■ **What is needed**: Retype the lines below exactly, but only those from the line that has "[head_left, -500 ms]" through the line that has "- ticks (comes". Omit every picture.

+++

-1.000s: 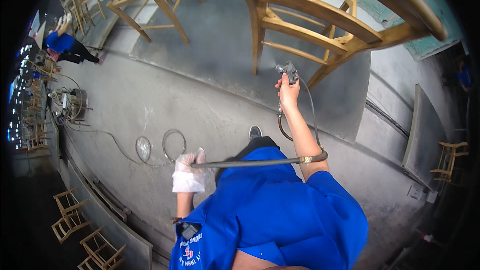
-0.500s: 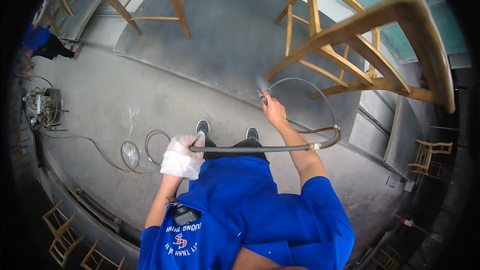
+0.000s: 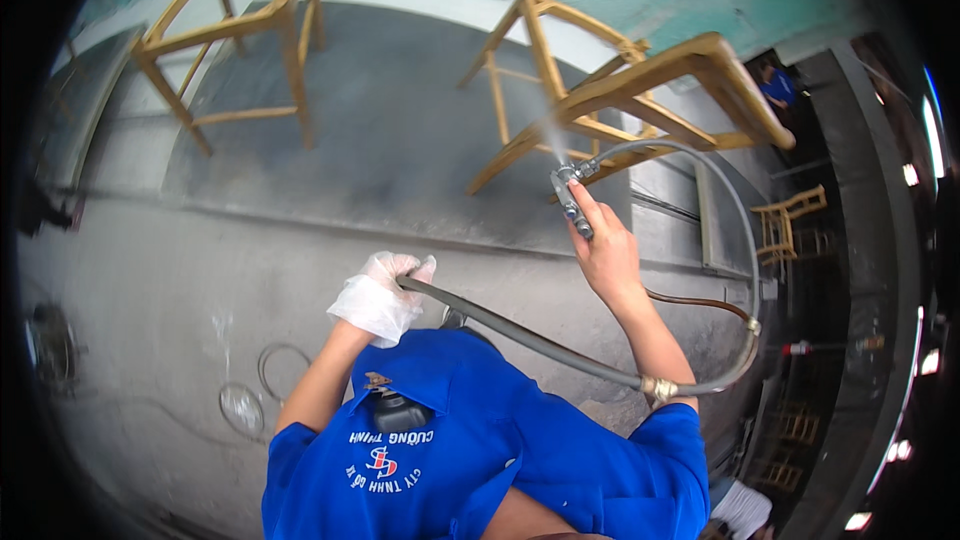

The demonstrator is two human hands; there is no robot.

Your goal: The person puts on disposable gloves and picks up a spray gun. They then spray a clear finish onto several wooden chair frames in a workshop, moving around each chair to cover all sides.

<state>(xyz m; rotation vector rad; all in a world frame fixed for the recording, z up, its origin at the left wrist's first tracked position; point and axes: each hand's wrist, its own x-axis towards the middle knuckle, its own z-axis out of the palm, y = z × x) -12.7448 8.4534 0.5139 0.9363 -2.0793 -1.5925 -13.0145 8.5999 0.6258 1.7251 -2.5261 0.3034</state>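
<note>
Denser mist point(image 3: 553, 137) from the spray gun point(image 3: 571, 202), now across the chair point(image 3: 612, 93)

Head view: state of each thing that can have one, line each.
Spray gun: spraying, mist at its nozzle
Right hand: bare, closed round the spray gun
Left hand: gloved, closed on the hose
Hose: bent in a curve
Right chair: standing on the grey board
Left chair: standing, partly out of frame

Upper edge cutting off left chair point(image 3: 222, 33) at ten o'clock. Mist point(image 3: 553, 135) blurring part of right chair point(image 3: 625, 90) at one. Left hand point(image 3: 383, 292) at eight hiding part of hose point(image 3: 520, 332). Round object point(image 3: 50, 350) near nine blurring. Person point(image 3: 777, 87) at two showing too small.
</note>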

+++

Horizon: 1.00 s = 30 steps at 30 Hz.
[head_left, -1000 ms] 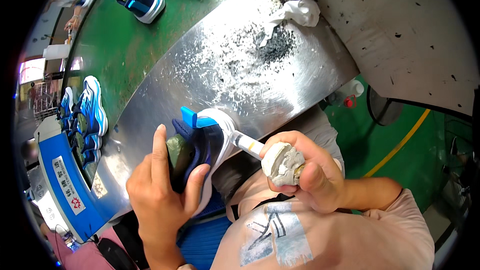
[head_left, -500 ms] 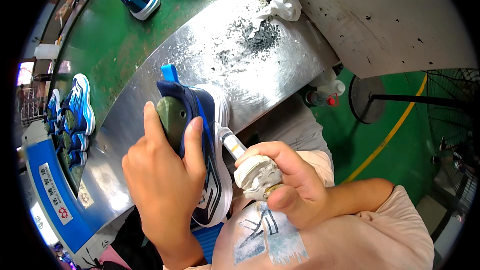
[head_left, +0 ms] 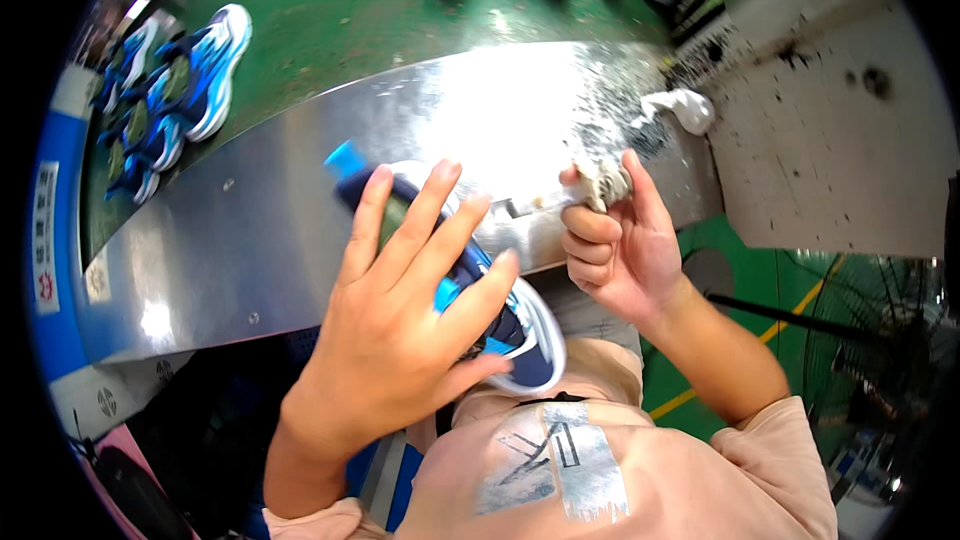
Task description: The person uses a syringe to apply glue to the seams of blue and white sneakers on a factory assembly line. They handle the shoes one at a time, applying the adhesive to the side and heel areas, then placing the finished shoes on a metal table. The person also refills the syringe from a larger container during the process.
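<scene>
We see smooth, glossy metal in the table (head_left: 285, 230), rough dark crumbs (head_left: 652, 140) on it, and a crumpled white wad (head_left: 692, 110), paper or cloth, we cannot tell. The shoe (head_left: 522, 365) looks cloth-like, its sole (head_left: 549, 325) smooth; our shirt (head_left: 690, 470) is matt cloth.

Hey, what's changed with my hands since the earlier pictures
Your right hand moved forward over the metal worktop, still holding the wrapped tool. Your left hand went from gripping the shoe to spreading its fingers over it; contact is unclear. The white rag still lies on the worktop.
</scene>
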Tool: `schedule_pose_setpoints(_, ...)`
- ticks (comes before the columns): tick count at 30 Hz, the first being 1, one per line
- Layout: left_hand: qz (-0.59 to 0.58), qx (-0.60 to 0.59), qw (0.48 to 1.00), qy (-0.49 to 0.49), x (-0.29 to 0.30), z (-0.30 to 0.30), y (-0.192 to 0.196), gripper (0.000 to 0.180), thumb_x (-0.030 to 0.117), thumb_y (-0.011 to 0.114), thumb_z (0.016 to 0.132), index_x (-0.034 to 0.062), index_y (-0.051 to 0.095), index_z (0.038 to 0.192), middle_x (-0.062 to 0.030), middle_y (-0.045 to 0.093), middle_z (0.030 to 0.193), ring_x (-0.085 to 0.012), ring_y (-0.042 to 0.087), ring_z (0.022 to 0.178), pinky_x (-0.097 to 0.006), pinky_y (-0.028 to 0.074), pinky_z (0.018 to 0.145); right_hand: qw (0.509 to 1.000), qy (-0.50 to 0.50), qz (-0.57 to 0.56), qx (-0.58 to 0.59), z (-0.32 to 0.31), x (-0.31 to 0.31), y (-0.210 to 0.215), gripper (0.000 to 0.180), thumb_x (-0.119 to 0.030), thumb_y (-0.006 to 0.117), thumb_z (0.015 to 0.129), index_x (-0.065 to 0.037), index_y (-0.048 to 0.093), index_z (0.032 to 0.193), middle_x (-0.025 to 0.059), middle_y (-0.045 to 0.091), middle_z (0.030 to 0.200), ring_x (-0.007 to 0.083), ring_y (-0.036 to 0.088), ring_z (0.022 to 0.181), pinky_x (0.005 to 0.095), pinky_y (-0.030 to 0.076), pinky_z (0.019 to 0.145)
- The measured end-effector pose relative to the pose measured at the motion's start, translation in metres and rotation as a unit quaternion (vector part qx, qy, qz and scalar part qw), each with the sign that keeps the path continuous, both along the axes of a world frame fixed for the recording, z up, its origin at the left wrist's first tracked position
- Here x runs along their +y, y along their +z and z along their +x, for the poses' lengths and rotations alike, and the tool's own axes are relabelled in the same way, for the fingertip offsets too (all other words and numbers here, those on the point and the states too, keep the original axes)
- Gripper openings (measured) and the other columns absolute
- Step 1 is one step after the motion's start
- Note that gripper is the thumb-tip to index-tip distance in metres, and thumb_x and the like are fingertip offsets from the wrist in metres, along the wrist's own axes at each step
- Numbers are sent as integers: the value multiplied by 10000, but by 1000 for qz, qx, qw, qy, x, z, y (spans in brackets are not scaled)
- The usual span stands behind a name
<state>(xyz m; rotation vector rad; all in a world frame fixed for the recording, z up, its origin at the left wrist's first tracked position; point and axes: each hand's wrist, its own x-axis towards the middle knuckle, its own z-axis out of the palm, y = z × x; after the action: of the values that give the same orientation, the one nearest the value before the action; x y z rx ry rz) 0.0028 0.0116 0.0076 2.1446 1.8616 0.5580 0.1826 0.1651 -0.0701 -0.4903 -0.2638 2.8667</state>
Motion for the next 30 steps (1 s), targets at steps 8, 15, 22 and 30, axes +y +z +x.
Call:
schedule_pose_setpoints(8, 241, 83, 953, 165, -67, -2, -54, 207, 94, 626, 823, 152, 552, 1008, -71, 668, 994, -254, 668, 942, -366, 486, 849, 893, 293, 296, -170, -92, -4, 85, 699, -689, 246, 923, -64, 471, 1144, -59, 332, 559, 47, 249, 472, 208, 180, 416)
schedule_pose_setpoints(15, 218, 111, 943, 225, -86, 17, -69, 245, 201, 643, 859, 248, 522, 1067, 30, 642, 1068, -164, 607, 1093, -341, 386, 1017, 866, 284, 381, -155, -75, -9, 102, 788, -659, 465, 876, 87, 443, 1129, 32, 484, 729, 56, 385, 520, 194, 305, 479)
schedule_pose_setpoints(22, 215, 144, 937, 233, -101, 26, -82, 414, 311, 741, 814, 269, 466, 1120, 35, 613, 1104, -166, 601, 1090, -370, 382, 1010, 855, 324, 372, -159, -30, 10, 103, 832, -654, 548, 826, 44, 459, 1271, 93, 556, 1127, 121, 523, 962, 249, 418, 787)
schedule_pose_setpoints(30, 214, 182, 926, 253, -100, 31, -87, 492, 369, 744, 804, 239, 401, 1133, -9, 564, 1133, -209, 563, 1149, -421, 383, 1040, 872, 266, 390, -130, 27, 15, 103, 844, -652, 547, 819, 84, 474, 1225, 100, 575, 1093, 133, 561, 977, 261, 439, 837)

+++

■ **Reply**:
[head_left, -500 ms] 
[head_left, +0 ms] 
Task description: The person uses a syringe to apply glue to the seams of blue and white sneakers on a factory assembly line. They handle the shoes one at a time, applying the adhesive to the side and heel areas, then placing the finished shoes on a metal table. The person also refills the syringe from a larger container during the process.
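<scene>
We see smooth, glossy metal in the table (head_left: 285, 230), rough dark crumbs (head_left: 652, 140) on it, and a crumpled white wad (head_left: 692, 110), paper or cloth, we cannot tell. The shoe (head_left: 522, 365) looks cloth-like, its sole (head_left: 549, 325) smooth; our shirt (head_left: 690, 470) is matt cloth.

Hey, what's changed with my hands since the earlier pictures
Your right hand moved forward over the metal worktop, still holding the wrapped tool. Your left hand went from gripping the shoe to spreading its fingers over it; contact is unclear. The white rag still lies on the worktop.
</scene>
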Tool: `schedule_pose_setpoints(_, ...)`
- ticks (comes before the columns): tick count at 30 Hz, the first being 1, one per line

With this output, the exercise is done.